No one said nature was fair, or that it fit in neat and tidy Christian categories. It just is.

Melon
 
diamond said:


she wasn't terminal.
limited yes.
neglected by her husband by refusing anymore therapy after his financial settlement, yes.

but no, she was not terminal, and she was starved to death.
she wasted away for 2 weeks and there was nothing natural about the way she died.

db9


i'll tell you what, diamond: send me an email, and i'll put you in touch with several doctors, and you can bring your concerns to them. they will assure you that this happens all the time, and is as natural as allowing an elderly person or, say, advanced AIDS patient die from not treating a pneumonia.

unless, of course, you'd like to see Netherlands-style doctor-administered euthanasia.

she was terminal in the sense that she wasn't getting any better and was not going to come out of her Permanent Vegetative State, and her legal guardian, her husband, and several other witnesses, testified in a cout of law, and won, that it would not have been her wish to stay on life support -- and such a sophistocated feeding tube *is* life support -- for so many years.
 
melon said:


Thousands of babies are born each year essentially in Terri's exact situation.

Melon

This is what worries me about changes in legislation.
 
Last edited:
So the majority of Americans don't agree with me on this issue (supposedly-as pointed out, polls can mean whatever you want them to mean). So what? There's lots of other issues in recent years that the majority of Americans supported or opposed that I disagreed with them on, and this is no exception. And just because it's the majority who thinks that way doesn't automatically mean that that makes their thoughts "the real story".

Ditto everything else Irvine and melon and trevester2k said, too.

Angela
 
drhark said:


to balance out Teddy the Democrat interpreter, suggesting perhaps DeLay meant knocking off judges.

Got to hand it to Teddy, he sure know how to grab headlines.

got to hand it to the Republicans, they're again in agreement! you really can't be surprised when the public are going to hold these "unelected" "activist" judges "accountable" for their rulings.

just look at what Sen. Cronyn, R-TX had to say:

"I don't know if there is a cause-and-effect connection but we have seen some recent episodes of courthouse violence in this country. Certainly nothing new, but we seem to have run through a spate of courthouse violence recently that's been on the news and I wonder whether there may be some connection between the perception in some quarters on some occasions where judges are making political decisions yet are unaccountable to the public, that it builds up and builds up and builds up to the point where some people engage in - engage in violence."



utterly appaling. i used to think the country was turning into California, but now we're turning into Texas -- yes, redemptive justice through violence. that's the way to go.

fucking barbarians.
 
Specious reasoning by the GOP, of course.

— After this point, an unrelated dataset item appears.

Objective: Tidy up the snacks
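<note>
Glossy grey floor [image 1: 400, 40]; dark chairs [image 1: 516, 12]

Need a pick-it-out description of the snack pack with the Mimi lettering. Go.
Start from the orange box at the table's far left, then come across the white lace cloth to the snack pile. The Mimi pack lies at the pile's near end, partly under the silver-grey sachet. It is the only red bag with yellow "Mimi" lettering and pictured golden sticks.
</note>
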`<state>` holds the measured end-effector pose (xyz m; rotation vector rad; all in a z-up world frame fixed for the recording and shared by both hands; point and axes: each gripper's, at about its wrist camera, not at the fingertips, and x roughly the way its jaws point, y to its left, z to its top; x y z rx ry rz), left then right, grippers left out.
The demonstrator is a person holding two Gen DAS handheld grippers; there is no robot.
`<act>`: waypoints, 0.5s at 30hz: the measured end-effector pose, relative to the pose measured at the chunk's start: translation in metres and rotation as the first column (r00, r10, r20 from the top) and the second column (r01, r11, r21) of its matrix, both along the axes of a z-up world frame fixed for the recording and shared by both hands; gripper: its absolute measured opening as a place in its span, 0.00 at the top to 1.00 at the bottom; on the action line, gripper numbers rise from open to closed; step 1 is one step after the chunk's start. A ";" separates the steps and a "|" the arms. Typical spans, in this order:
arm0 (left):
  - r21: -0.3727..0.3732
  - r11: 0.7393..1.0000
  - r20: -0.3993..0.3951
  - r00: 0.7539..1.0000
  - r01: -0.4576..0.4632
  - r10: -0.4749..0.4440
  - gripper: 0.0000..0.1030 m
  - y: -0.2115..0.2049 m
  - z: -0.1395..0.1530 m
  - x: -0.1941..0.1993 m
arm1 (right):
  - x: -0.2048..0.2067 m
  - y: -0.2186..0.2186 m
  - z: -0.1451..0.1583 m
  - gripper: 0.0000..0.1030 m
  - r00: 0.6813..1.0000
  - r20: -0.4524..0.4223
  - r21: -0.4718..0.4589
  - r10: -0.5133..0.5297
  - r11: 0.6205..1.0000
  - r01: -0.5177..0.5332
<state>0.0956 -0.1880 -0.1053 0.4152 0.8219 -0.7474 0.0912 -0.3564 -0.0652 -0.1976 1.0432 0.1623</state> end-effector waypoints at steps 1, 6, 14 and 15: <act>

I think violence on judges may be the result of the GOP openly decrying any rulings that they don't like and discrediting the judicial system. As such, convicts seem to feel that they are being "oppressed" by "unelected activist judges" and seem to have no problem with assaulting/killing them.

The GOP is starting to sound an awful lot like right-wing hate groups, who have been threatening judges for years.

Melon
 
I agree that it was an appalling implication made by Senator Cronyn. It also shows his ignorance, as the Georgia judge who was killed and the Illinois judge whose mother and husband were killed were not even considered "activist" judges.